WHAT IS EXPECTED —
Tally the lines of the listing that contain the string "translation". Give the number and nothing else.

MATERIAL SHOWN —
====================

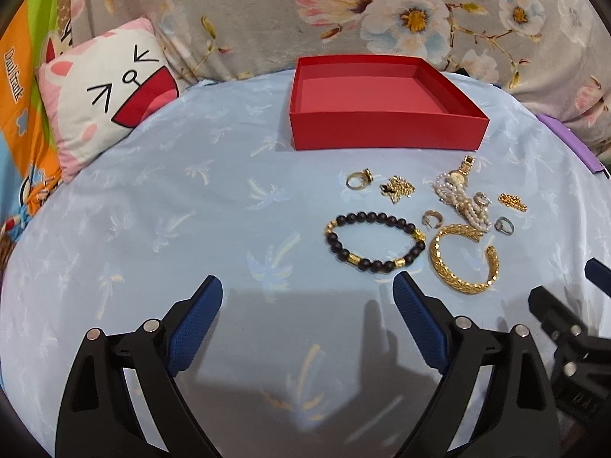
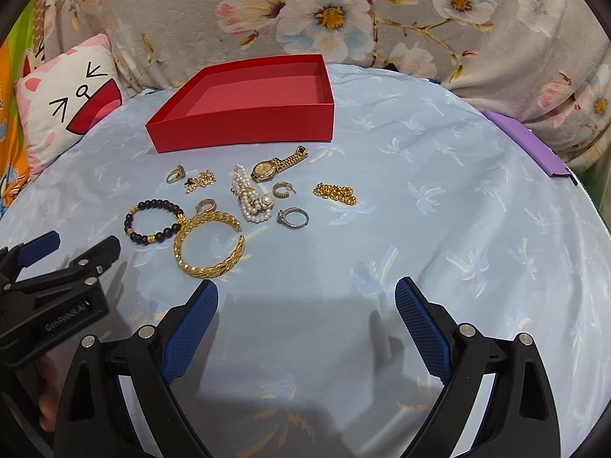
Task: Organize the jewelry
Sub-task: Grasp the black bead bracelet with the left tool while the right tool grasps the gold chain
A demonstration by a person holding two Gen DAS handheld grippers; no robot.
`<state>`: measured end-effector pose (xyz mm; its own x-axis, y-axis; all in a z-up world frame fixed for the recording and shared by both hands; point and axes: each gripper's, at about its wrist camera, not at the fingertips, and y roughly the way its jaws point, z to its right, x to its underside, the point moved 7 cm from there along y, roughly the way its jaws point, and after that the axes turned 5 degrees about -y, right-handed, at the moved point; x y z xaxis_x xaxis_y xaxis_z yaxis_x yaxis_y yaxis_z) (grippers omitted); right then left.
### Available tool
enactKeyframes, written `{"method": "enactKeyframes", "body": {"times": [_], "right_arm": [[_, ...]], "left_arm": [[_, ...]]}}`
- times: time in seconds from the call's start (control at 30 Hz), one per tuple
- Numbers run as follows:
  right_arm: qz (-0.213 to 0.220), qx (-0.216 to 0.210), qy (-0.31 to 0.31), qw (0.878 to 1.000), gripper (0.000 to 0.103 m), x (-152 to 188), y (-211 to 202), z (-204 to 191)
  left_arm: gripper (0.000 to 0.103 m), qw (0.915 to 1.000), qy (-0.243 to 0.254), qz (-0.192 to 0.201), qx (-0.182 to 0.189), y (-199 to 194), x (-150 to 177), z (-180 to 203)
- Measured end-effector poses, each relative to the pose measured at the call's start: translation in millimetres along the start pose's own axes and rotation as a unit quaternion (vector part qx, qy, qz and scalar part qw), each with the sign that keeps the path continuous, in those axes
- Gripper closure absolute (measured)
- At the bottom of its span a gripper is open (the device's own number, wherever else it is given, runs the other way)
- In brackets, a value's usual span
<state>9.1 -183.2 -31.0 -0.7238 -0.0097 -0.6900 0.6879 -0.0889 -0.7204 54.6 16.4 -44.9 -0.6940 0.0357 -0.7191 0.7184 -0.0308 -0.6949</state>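
Note:
An empty red box (image 1: 385, 129) (image 2: 244, 129) stands at the back of the blue cloth. In front of it lie a black bead bracelet (image 1: 376, 240) (image 2: 152, 221), a gold cuff (image 1: 464, 259) (image 2: 208, 246), a pearl strand (image 1: 464, 204) (image 2: 250, 198), a gold watch (image 2: 277, 164), several rings and earrings and a gold chain (image 2: 336, 193). My left gripper (image 1: 307, 297) is open and empty, just short of the bead bracelet. My right gripper (image 2: 305, 301) is open and empty, in front and to the right of the cuff.
A cat-face pillow (image 1: 103, 91) (image 2: 65, 103) lies at the back left. A floral blanket (image 1: 382, 11) lies bunched up behind the box. A purple object (image 2: 523, 141) lies at the cloth's right edge. The other gripper shows at each view's side.

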Motion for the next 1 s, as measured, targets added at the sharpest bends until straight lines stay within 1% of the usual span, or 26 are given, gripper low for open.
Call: {"method": "enactKeyframes", "body": {"times": [0.1,0.2,0.27,0.33,0.47,0.53,0.57,0.6,0.63,0.67,0.73,0.8,0.83,0.9,0.93,1.0], "right_arm": [[-0.005,-0.008,0.007,1.0,0.011,-6.0,-0.4,11.0],[-0.003,0.002,0.003,1.0,0.011,-14.1,1.0,22.3],[-0.005,0.001,0.002,1.0,0.016,-19.2,3.0,28.7],[-0.011,-0.003,0.001,1.0,0.017,-24.2,7.1,35.3],[-0.029,-0.02,0.0,0.999,0.027,-34.3,19.4,44.6],[-0.038,-0.032,0.002,0.999,0.033,-39.8,27.7,48.3],[-0.042,-0.034,0.001,0.999,0.036,-42.3,32.5,50.0],[-0.045,-0.033,-0.001,0.998,0.038,-44.8,37.3,51.2],[-0.049,-0.033,-0.003,0.998,0.041,-47.2,42.5,52.3],[-0.052,-0.035,-0.005,0.998,0.046,-48.8,46.3,52.3],[-0.057,-0.041,-0.013,0.997,0.052,-52.4,55.7,49.6],[-0.06,-0.044,-0.023,0.997,0.055,-56.0,63.5,45.7],[-0.061,-0.043,-0.028,0.997,0.057,-57.7,67.5,43.4],[-0.064,-0.049,-0.037,0.996,0.061,-60.0,73.7,38.2],[-0.064,-0.051,-0.042,0.996,0.064,-61.2,76.3,35.4],[-0.065,-0.053,-0.051,0.995,0.069,-62.5,81.2,31.0]], "left_arm": [[0.013,0.9995,0.005,-0.008,0.03,1.6,-9.5,-1.3],[0.013,0.9986,0.013,-0.025,0.046,12.6,-16.6,0.2],[0.013,0.9982,0.013,-0.035,0.048,20.5,-21.0,1.2],[0.013,0.998,0.013,-0.04,0.047,27.9,-24.9,4.0],[0.015,0.9973,0.02,-0.053,0.046,46.1,-31.9,11.8],[0.02,0.9967,0.024,-0.061,0.048,54.0,-32.8,15.3],[0.026,0.9962,0.025,-0.065,0.051,57.1,-32.5,16.8],[0.029,0.9958,0.025,-0.07,0.052,60.7,-32.1,18.0],[0.03,0.9959,0.025,-0.071,0.05,63.2,-32.4,18.4],[0.031,0.9965,0.028,-0.064,0.046,63.9,-33.9,19.1],[0.035,0.9965,0.03,-0.061,0.049,64.7,-35.7,21.2],[0.043,0.9966,0.03,-0.059,0.05,65.2,-37.8,21.8],[0.046,0.9967,0.03,-0.057,0.05,65.4,-38.5,21.8],[0.058,0.9966,0.031,-0.054,0.054,65.3,-40.1,22.1],[0.062,0.9966,0.033,-0.053,0.055,65.2,-40.9,22.2],[0.076,0.9964,0.032,-0.052,0.059,64.9,-41.8,22.1]]}}
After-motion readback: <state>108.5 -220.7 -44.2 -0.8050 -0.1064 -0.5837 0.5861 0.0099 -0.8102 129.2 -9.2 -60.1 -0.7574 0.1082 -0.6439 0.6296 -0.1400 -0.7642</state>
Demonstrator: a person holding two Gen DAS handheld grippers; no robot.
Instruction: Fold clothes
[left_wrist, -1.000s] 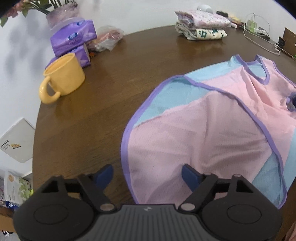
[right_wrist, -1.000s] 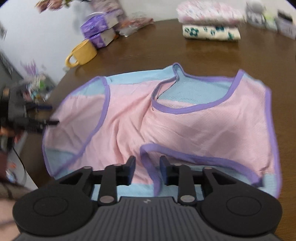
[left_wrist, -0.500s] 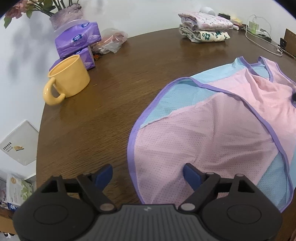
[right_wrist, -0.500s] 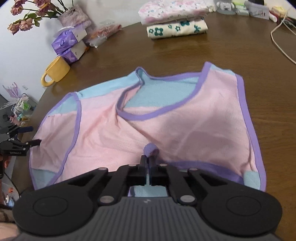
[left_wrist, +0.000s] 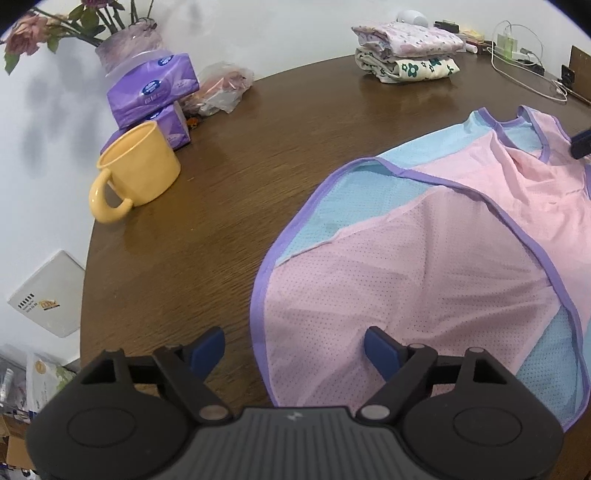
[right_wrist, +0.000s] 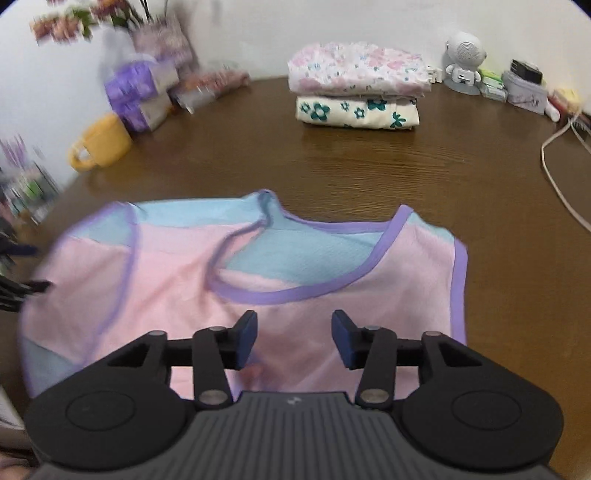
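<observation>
Pink mesh top (right_wrist: 332, 295), with light-blue panels and purple binding, lies spread on the brown wooden worktop (right_wrist: 369, 173), part folded over itself. Nearest in the right wrist view, the right hand-held gripper (right_wrist: 294, 338) hangs over the pink cloth below the neckline; its jaws have just been opening and stand apart, with cloth beneath them but nothing pinched. In the left wrist view the left hand-held gripper (left_wrist: 294, 349) has its jaws spread wide over the garment's purple-bound edge (left_wrist: 258, 295), one finger above bare wood, the other above pink mesh, gripping nothing. Farther back on the left stands a yellow mug (left_wrist: 136, 173), then purple tissue packs (left_wrist: 155, 88) and a clear plastic bag (left_wrist: 221, 88). At the far side sit two folded floral garments (right_wrist: 358, 92), stacked, with a small white robot figure (right_wrist: 463, 62) near them
</observation>
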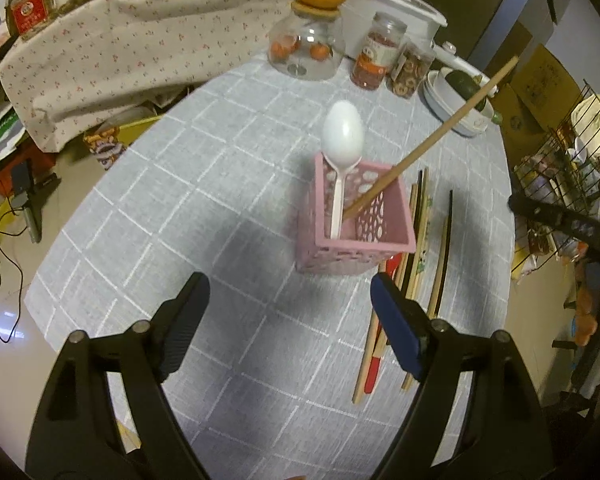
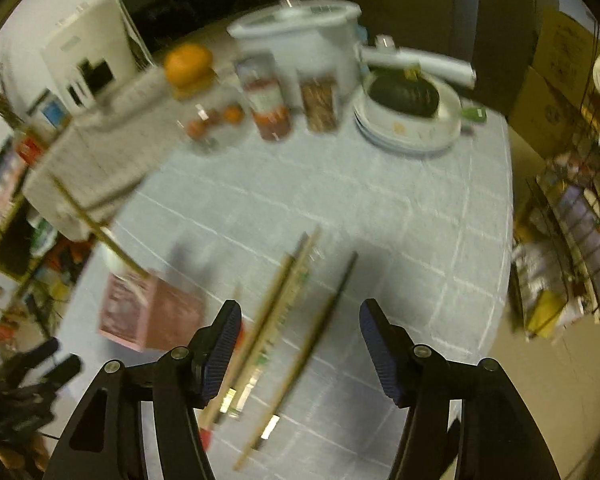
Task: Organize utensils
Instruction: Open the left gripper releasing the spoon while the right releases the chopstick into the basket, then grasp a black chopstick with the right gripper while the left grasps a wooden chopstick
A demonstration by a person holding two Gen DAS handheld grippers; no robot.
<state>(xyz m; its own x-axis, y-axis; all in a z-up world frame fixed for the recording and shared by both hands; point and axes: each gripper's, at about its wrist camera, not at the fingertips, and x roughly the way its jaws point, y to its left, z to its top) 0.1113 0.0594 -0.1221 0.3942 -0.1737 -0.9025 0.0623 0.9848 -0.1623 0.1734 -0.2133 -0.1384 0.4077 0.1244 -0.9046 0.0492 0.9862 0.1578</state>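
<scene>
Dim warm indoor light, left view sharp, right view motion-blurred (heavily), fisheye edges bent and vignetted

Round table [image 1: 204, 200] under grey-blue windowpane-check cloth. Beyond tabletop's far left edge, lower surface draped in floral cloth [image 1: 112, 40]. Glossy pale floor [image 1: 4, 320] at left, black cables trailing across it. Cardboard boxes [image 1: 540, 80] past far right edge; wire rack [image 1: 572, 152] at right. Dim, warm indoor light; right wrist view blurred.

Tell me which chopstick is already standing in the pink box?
The light wooden chopstick leaning out of the pink box, beside the white spoon. The others lie flat on the tablecloth.
</scene>
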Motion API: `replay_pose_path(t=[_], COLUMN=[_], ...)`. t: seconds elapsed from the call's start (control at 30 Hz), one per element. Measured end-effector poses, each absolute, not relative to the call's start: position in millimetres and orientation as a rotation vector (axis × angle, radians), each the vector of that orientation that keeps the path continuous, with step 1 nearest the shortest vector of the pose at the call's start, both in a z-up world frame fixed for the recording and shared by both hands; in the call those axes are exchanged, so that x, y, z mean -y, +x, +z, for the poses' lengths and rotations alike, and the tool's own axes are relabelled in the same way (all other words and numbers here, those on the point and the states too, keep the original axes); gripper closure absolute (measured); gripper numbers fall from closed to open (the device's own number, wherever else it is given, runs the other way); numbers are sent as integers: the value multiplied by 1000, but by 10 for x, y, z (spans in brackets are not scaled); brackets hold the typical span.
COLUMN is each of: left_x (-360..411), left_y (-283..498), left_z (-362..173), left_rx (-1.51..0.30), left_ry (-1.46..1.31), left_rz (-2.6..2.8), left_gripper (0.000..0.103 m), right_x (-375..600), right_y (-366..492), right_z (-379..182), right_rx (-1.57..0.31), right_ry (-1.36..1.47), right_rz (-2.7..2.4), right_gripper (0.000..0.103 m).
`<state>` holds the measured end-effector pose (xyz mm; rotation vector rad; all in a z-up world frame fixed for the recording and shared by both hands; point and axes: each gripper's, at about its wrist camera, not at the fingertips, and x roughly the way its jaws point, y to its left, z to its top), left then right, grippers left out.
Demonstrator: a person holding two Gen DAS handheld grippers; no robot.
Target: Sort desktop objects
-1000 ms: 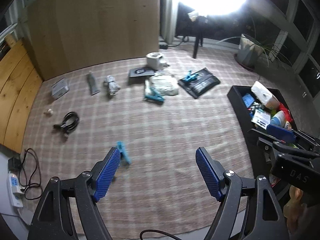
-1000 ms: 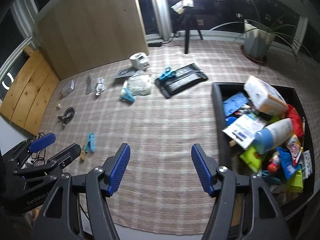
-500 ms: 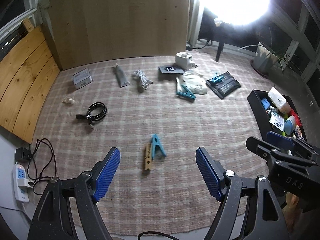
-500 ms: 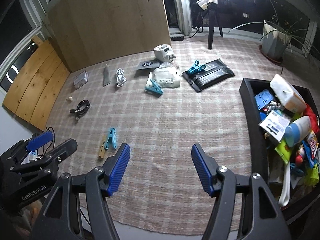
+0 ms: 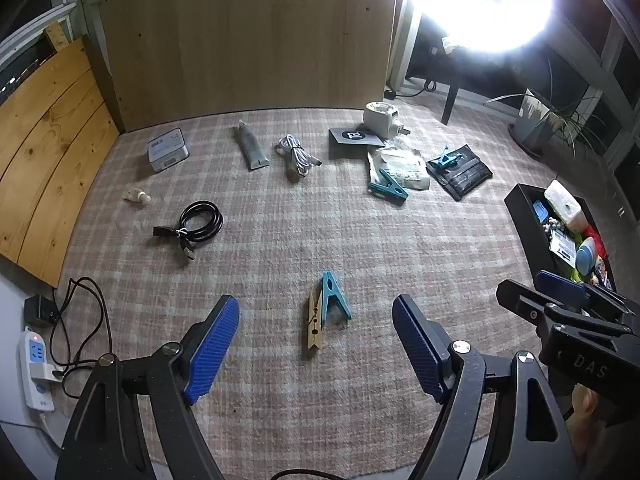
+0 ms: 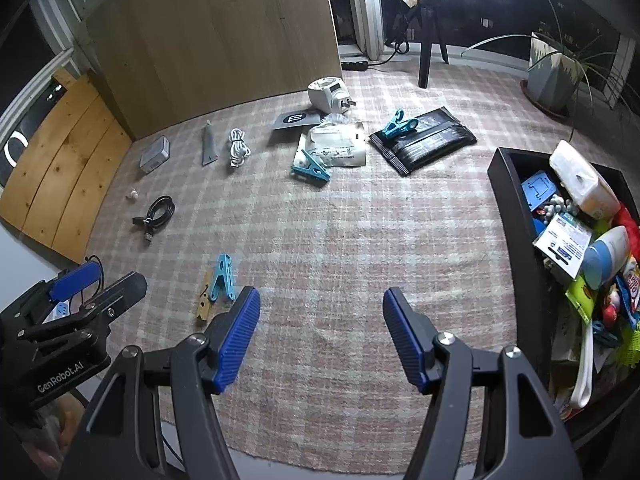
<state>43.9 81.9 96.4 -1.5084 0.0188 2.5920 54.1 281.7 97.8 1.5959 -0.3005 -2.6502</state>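
Observation:
A teal clip (image 5: 333, 297) and a wooden clothespin (image 5: 314, 324) lie side by side on the checked cloth, just ahead of my open, empty left gripper (image 5: 316, 346). Both show in the right wrist view, the clip (image 6: 222, 277) and the clothespin (image 6: 204, 303), left of my open, empty right gripper (image 6: 321, 336). A black bin (image 6: 516, 220) full of sorted items stands at the right. Further back lie a black cable (image 5: 196, 222), a white cable (image 5: 296, 156), a grey tube (image 5: 251, 148), a grey box (image 5: 167, 154), a second teal clip (image 5: 388, 190) and a black pouch (image 5: 460, 170).
A white adapter (image 5: 382, 118), a dark card (image 5: 354, 137) and a clear packet (image 5: 398, 168) sit near the back. A power strip (image 5: 36, 364) with cords lies off the cloth at the left. A wooden panel (image 5: 248, 36) stands behind, and a potted plant (image 6: 554, 72) at the far right.
Both grippers have swung left and drawn back; the teal clip and clothespin now sit centred ahead of the left gripper. The bin has shifted to the right edge of both views. Jaws stayed open.

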Motion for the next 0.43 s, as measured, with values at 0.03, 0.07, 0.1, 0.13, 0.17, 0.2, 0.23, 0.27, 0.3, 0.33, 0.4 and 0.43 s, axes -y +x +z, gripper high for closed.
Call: replay_pose_path(t=[0.03,0.07,0.1,0.13,0.17,0.2,0.23,0.27,0.3,0.33,0.4,0.43], left_x=[-815,-806,-800,-788,-776,-767,-762,-758,-754,-744,-733,-730], left_y=[431,408,399,390,382,372,362,365,366,366,368,367], left_z=[957,940,928,918,908,898,892,892,896,902,916,922], left_rx=[-21,-20,-10,2,12,13,9,7,4,5,20,22], left_ry=[-1514,-1534,-1548,-1557,-1569,-1581,-1586,-1587,-1585,-1578,-1562,-1554], left_rz=[2591,2585,2584,2583,2585,2587,2586,2591,2600,2604,2600,2598], left_gripper=[26,26,26,26,26,26,26,26,26,26,26,26], right_x=[-2810,-2805,-2802,-2794,-2787,-2782,-2781,-2778,-2774,-2770,-2769,-2766], right_y=[535,527,517,511,503,499,498,498,494,484,485,478], right_z=[975,971,968,967,965,963,963,963,961,959,959,955], right_rx=[300,298,296,295,294,294,293,293,292,291,293,293], right_ry=[1597,1597,1597,1596,1595,1594,1595,1596,1596,1596,1597,1597], right_rz=[-2650,-2649,-2649,-2649,-2649,-2649,-2648,-2648,-2647,-2646,-2646,-2644], right_gripper=[40,40,40,40,40,40,40,40,40,40,40,40])
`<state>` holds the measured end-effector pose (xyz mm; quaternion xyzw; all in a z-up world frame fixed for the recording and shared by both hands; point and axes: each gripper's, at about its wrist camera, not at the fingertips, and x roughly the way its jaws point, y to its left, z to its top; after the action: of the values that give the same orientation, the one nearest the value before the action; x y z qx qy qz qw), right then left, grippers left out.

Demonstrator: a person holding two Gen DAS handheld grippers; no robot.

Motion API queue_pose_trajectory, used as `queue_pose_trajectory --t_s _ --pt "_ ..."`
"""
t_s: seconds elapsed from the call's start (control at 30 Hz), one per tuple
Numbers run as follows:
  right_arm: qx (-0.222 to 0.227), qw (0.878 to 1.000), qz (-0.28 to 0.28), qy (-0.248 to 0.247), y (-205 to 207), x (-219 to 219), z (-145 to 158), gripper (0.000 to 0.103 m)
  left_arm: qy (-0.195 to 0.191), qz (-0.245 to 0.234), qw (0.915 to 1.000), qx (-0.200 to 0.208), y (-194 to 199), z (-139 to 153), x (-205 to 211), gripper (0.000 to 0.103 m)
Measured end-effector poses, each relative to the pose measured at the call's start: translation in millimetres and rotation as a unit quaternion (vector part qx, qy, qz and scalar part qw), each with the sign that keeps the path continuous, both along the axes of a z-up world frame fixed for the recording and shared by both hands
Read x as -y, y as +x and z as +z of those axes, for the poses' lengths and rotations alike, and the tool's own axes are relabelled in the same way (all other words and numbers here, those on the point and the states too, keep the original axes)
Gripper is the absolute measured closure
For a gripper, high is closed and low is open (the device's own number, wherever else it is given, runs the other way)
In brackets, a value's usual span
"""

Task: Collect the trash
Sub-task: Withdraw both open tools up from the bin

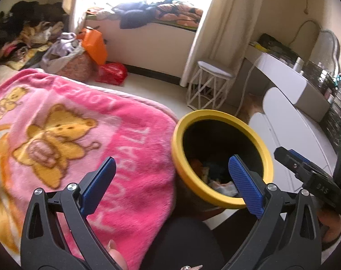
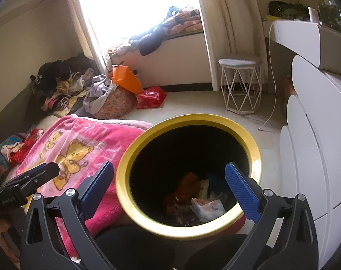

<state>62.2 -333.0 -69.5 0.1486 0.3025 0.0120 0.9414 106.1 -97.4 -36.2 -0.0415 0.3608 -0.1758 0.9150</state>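
A round bin with a yellow rim (image 2: 193, 118) and a black inside stands on the floor beside the bed. Crumpled wrappers and other trash (image 2: 206, 204) lie at its bottom. My right gripper (image 2: 169, 164) hangs open over the bin's mouth with nothing between its blue pads. My left gripper (image 1: 172, 158) is open and empty too, straddling the edge of the pink blanket (image 1: 80, 123) and the bin's rim (image 1: 215, 112). In the left wrist view the trash (image 1: 222, 184) shows inside the bin, and the right gripper's body (image 1: 305, 171) sits at the right.
The pink bear-print blanket (image 2: 80, 144) covers the bed to the left of the bin. White drawers (image 2: 317, 135) stand close on the right. A white wire stool (image 2: 240, 85), a red bag (image 2: 150, 96), an orange bag (image 2: 125, 78) and a clothes pile (image 2: 64, 83) lie beyond.
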Motion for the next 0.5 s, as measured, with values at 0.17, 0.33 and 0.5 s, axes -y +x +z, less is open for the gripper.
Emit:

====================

RESULT BELOW —
2